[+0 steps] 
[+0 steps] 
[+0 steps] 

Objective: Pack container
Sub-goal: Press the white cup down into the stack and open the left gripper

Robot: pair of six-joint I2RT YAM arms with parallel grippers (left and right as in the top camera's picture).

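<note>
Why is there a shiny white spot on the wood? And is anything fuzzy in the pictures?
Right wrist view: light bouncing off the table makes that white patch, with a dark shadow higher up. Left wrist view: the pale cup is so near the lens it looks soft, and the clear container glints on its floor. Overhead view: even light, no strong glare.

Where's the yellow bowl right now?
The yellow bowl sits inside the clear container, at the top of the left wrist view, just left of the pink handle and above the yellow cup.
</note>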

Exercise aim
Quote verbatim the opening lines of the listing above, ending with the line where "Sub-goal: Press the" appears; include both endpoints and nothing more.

Answer to the exercise
[+0 steps] 
[+0 steps] 
[+0 steps] 

Objective: Pack container
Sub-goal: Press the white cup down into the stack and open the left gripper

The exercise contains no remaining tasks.